São as experiências, as situações, as vivências e as pessoas – sempre as pessoas. É poder comparar realidades como a de Marrocos ou Suécia, Reino Unido ou China, Alemanha ou Brasil, Portugal ou Índia. Se mais faltasse, viajar é tão simples e só, desvendar em cada um de nós o instinto de sobrevivência, a aventura, o conhecimento de culturas, formas de estar, pensar ou agir. É a forma de podermos receber e podermos dar, sorrir e por vezes chorar, amar ou mesmo odiar. Captar instantâneos para mais tarde recordar, simples momentos, simples acções. Ver paisagens que nos fazer acreditar a existência de um paraíso. Provar riquezas gastronómicas que nos fazem regressar com alguns quilos extra ou, simplesmente, nos deixarmos enfeitiçar por formas linguísticas que muitas vezes nos fazem quase desesperar. E ainda, porque não, o fazer jus ao que reuniu os povos ao longo dos milénios – a amizade. Fazer amigos, muitos, montes deles e em meio mundo.

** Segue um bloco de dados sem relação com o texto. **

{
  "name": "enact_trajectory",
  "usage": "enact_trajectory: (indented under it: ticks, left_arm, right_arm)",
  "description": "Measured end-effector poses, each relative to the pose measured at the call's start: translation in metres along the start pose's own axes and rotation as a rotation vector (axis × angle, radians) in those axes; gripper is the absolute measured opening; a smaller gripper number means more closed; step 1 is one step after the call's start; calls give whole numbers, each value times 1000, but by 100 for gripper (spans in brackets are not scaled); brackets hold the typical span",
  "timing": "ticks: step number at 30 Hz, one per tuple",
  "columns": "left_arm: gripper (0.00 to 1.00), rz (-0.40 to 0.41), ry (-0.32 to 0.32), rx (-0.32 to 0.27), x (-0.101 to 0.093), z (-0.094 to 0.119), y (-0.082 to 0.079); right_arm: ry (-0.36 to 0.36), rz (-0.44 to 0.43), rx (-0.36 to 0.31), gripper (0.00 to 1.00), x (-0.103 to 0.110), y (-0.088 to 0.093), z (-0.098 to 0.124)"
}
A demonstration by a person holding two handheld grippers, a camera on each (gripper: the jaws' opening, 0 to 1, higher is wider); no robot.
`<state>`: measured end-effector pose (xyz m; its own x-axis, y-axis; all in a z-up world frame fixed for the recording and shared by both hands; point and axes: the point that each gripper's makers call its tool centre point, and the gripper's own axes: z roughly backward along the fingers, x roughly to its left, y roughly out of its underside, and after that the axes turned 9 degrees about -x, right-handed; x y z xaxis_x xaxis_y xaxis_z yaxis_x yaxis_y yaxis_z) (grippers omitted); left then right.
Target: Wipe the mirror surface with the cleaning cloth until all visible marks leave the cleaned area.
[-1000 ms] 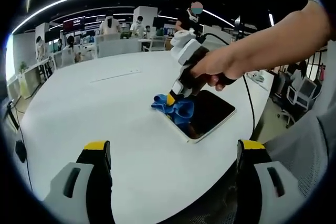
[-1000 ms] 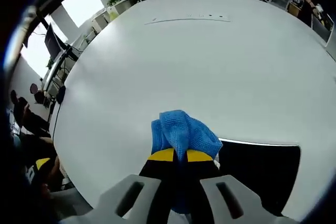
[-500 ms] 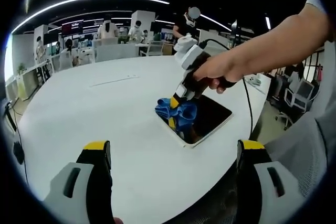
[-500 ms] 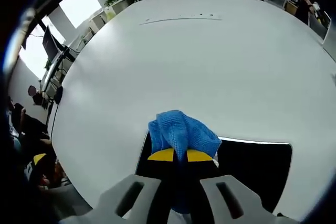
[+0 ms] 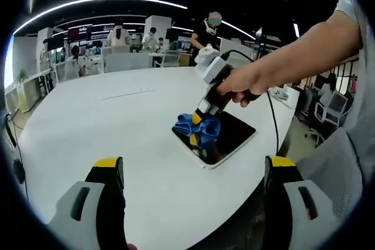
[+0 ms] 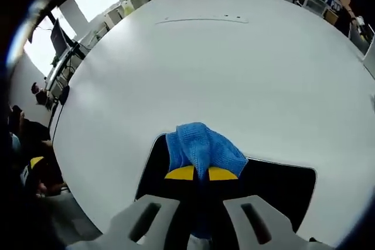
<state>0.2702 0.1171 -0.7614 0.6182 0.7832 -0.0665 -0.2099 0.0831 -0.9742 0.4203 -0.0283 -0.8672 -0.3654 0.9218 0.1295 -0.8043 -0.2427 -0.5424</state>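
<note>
Your right gripper [image 6: 202,173] is clamped on the blue cleaning cloth [image 6: 202,147] and presses it onto the dark mirror [image 5: 225,139] lying flat near the white table's [image 5: 105,127] edge, while your left gripper [image 5: 193,174] hovers over the table, jaws apart and empty.

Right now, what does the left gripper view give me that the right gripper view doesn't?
Left gripper view alone: the hand holding the right tool, the left tool open above the white round table, and the mirror's whole outline. Right gripper view alone: a close look at the cloth's weave. Both: the blue cleaning cloth pinched on the dark rectangular mirror.
</note>
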Motion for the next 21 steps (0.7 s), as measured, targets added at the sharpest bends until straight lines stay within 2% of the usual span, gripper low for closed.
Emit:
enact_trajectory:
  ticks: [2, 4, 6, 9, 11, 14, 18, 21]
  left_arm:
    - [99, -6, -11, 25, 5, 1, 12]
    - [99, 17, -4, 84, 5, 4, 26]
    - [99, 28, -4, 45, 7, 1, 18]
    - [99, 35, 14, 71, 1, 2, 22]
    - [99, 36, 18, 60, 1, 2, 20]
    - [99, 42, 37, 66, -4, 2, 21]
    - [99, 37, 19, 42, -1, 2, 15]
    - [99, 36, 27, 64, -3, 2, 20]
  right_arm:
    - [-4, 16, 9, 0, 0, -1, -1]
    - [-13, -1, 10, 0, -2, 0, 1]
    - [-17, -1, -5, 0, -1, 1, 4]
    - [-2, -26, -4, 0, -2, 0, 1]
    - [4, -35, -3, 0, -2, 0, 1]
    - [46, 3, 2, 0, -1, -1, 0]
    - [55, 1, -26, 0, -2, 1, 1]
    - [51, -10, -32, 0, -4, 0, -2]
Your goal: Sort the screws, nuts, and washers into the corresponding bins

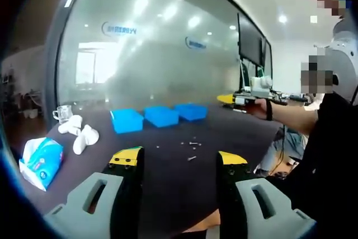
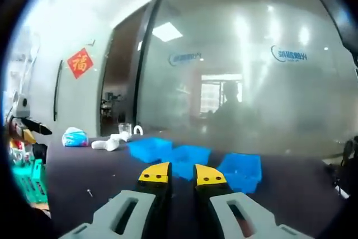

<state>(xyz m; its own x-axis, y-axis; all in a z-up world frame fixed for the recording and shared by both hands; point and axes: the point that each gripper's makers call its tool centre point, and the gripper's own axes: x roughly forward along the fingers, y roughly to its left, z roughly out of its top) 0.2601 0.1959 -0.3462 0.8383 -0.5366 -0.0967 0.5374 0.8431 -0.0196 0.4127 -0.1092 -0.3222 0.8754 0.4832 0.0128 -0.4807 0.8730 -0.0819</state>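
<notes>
**Both grippers hover above the dark surface, bins and loose hardware ahead**

In the left gripper view, the left gripper (image 1: 182, 160) rises from 6 o'clock with its yellow-tipped fingers (image 1: 125, 157) spread wide apart, released and holding nothing. Beyond them lies the dark surface (image 1: 168, 183). A tissue pack (image 1: 40, 162) sits at 9 o'clock, with white crumpled items (image 1: 79, 132) just past it. Near the centre, a scatter of small screws and hardware (image 1: 191, 146) lies loose on the surface; which pieces are nuts or washers is too small to tell. Farther on, three blue bins (image 1: 159, 116) stand in a row, close beside one another. At 3 o'clock a person's hand (image 1: 258, 106) holds the right gripper (image 1: 246, 97) above the surface's far edge.

In the right gripper view, the right gripper (image 2: 182, 176) comes up from 6 o'clock with its fingers (image 2: 154, 174) drawn near together, a narrow gap between them and nothing gripped. One screw (image 2: 89, 192) lies at 8 o'clock. The blue bins (image 2: 190, 163) sit just beyond the fingertips, a frosted glass wall (image 2: 240, 76) behind them.
</notes>
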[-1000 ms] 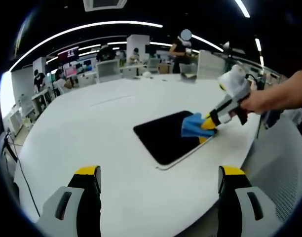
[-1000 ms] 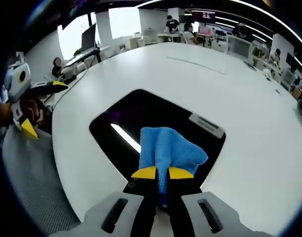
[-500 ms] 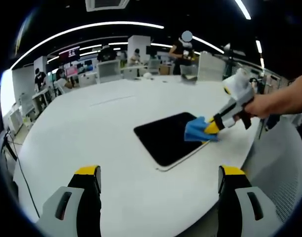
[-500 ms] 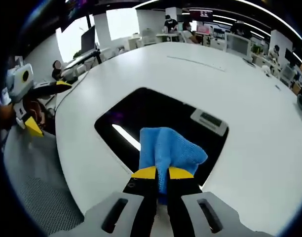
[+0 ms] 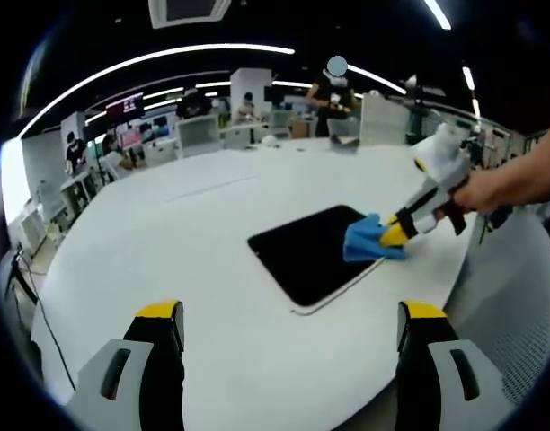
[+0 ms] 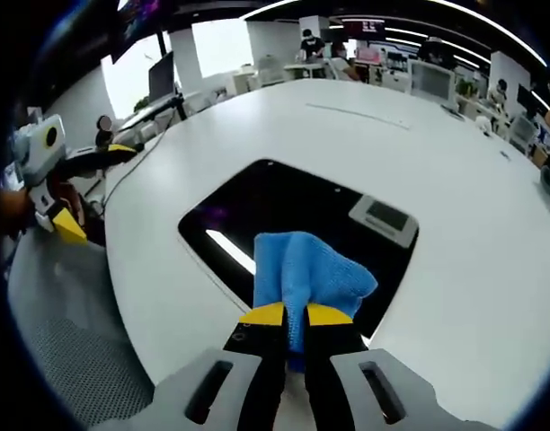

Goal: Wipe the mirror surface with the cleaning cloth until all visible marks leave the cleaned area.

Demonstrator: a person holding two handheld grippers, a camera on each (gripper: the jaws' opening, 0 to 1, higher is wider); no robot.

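Mirror lies flat on the white counter, a dark rounded rectangle with a pale border, close to the counter's near curved edge; lying flat like this lets the cloth be pressed down on it from above. Its glass gives back a bright strip of ceiling light, and a small grey label sits by one of its edges. I can make out no marks on the glass at this size. The blue cleaning cloth is bunched into a pad and rests on the mirror's edge nearest the right gripper, whose yellow-tipped jaws are clamped tight on the cloth's gathered end, so the free part spreads ahead of them as the wiping face. In the left gripper view the mirror shows from the side, with the cloth at its right-hand end and the right gripper sloping down to it from a hand held higher and off the counter, a low angle that suits sliding strokes. The left gripper hangs well back from the mirror above the bare counter, jaws wide apart and holding nothing, seemingly kept out of the wiping path.
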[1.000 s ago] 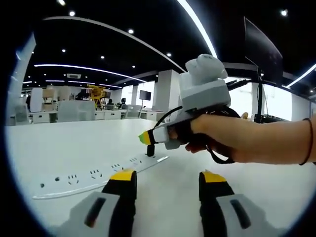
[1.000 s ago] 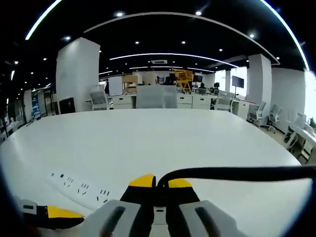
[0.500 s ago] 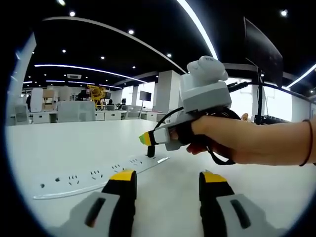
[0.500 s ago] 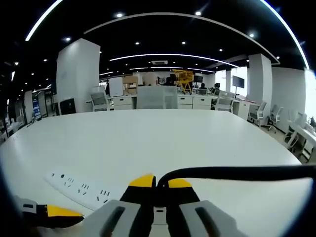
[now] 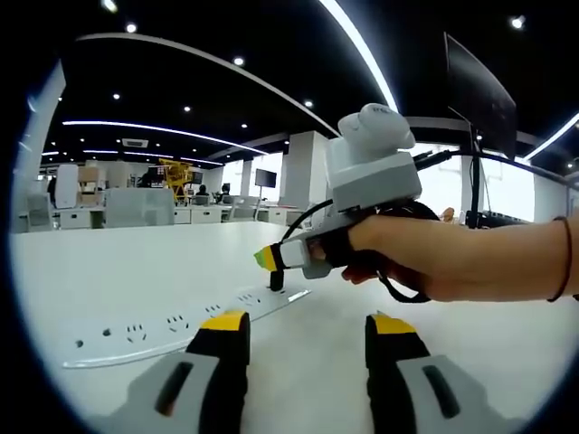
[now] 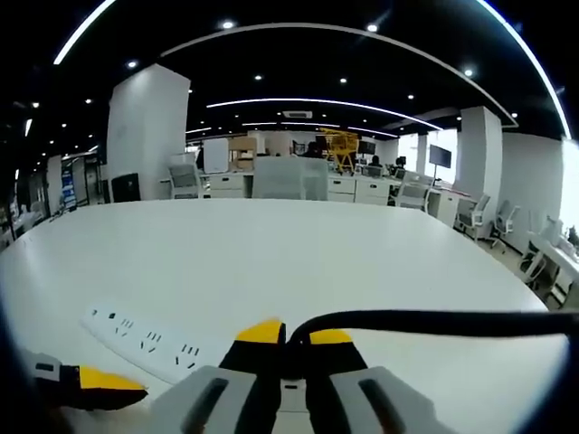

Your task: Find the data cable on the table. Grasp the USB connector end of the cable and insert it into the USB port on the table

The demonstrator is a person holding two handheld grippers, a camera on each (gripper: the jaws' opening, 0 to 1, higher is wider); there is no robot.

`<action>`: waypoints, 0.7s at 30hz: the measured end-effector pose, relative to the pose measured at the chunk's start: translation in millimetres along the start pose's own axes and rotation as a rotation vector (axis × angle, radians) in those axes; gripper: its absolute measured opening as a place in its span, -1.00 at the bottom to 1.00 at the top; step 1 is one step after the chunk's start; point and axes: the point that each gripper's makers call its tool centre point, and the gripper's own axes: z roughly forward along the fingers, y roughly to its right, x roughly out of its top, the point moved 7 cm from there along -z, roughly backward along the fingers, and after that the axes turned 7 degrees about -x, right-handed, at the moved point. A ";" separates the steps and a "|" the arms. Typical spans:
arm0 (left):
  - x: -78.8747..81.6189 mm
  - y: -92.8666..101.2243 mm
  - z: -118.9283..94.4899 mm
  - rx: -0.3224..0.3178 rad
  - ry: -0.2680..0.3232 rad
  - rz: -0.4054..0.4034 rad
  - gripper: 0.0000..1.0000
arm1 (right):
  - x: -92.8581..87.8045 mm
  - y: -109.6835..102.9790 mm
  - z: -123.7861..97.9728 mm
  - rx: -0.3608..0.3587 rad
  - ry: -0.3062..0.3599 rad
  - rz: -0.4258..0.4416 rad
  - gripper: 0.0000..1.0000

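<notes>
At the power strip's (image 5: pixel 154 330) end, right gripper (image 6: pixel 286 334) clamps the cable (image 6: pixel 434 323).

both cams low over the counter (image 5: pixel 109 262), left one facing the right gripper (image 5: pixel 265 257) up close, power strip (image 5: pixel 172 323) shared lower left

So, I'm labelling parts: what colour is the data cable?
The data cable is black, clearest in the right gripper view.

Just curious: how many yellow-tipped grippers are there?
2. The left gripper is open over the table; the right gripper, in a hand, is shut on a cable at the power strip.
</notes>
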 end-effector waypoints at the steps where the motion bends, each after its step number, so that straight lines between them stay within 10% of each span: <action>1: 0.3 0.0 -0.2 -0.001 0.003 -0.003 0.03 | -0.2 0.0 -0.5 -0.001 -0.002 0.008 -0.82; 21: 1.3 -1.3 0.4 0.005 0.004 -0.010 0.03 | 6.0 3.2 2.2 -0.002 0.009 0.045 -0.62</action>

Viajar é o ir, mas também o voltar… Viajar é porventura das experiências mais enriquecedoras e gratificantes na vida do homem… Se muitos dos governantes e dirigentes mundiais deixassem receber das viagens aquilo que elas têm efectivamente para oferecer, certamente que nada disto seria uma utopia. Certamente que o mundo em que vivemos não seria quase uma história do faz-de-conta: uma história do mundo do nunca, como na fábula do Peter Pan. Mas até aqui existe uma viagem – a viagem entre a realidade e o faz-de-conta. Mas afinal onde não existe uma viagem? A nossa vida é uma viagem no meio de tantas outras. As viagens somos nós que as fazemos, bastando para isso que o queiramos mesmo.